EXERCISE BRIEF: Locate each line with the string "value" in the listing below and copy it.

DATA: Begin

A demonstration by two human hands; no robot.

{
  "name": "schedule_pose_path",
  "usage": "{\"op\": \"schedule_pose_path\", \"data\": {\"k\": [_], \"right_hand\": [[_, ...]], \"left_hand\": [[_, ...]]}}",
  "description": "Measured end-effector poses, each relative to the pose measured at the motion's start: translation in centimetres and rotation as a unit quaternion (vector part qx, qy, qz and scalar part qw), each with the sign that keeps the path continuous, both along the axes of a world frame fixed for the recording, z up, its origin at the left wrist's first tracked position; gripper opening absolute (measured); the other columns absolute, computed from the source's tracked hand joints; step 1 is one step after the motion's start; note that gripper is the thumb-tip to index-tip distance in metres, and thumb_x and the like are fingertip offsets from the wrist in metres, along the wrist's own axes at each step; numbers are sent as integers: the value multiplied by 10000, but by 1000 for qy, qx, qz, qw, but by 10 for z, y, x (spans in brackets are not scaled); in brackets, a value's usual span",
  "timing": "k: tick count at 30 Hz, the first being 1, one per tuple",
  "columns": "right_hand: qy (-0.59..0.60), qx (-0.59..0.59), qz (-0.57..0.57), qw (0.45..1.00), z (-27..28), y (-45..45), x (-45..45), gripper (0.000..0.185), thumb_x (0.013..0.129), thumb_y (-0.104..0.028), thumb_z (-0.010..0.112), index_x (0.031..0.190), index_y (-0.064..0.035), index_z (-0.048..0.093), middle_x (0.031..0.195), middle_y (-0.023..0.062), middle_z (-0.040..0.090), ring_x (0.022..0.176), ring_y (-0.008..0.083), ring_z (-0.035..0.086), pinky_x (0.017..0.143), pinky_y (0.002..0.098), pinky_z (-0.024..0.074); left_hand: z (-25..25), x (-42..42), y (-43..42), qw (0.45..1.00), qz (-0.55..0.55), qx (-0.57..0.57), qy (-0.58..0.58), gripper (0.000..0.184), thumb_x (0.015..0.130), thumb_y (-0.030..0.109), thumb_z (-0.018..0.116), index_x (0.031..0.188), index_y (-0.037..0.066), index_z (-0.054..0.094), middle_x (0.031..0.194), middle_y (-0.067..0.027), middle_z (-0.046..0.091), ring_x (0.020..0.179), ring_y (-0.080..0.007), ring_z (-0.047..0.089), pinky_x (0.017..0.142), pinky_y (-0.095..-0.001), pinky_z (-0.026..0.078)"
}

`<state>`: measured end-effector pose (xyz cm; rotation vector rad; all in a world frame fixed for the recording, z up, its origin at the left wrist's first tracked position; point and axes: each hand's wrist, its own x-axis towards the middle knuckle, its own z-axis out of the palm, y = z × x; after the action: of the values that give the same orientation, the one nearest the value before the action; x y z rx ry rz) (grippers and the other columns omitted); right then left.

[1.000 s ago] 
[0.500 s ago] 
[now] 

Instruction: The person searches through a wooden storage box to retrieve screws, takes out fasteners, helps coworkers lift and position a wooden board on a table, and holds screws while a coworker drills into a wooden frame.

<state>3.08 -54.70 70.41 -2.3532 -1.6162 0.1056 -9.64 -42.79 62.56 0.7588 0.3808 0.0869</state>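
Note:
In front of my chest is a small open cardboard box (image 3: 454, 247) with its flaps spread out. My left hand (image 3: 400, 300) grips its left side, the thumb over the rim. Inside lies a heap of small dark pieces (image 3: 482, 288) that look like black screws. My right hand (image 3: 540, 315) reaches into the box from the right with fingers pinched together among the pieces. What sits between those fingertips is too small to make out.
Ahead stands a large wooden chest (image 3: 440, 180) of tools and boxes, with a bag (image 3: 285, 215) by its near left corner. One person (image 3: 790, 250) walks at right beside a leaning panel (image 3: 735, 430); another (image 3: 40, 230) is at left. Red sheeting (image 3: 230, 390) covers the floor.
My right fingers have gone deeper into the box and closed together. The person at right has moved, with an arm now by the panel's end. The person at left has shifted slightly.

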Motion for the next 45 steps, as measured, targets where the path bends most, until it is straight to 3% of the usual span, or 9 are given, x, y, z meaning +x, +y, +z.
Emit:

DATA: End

RESPONSE AREA:
  "description": "Measured end-effector poses, each relative to the pose measured at the motion's start: translation in centimetres and rotation as a unit quaternion (vector part qx, qy, qz and scalar part qw), each with the sign that keeps the path continuous, both along the axes of a world frame fixed for the recording, z up, its origin at the left wrist's first tracked position; gripper opening absolute (measured); the other columns absolute, computed from the source's tracked hand joints; step 1 is one step after the motion's start; note that gripper is the thumb-tip to index-tip distance in metres, and thumb_x and the like are fingertip offsets from the wrist in metres, along the wrist's own axes at each step; numbers are sent as integers: the value multiplied by 10000, but by 1000 for qy, qx, qz, qw, but by 10 for z, y, x (spans in brackets are not scaled); in brackets, a value's usual span",
`<state>`: measured end-effector pose (xyz cm; rotation vector rad; all in a world frame fixed for the recording, z up, its origin at the left wrist's first tracked position; point and axes: each hand's wrist, its own x-axis towards the middle knuckle, its own z-axis out of the palm, y = z × x; after the action: of the values that give the same orientation, the one nearest the value before the action; x y z rx ry rz) (grippers and the other columns omitted); right then left.

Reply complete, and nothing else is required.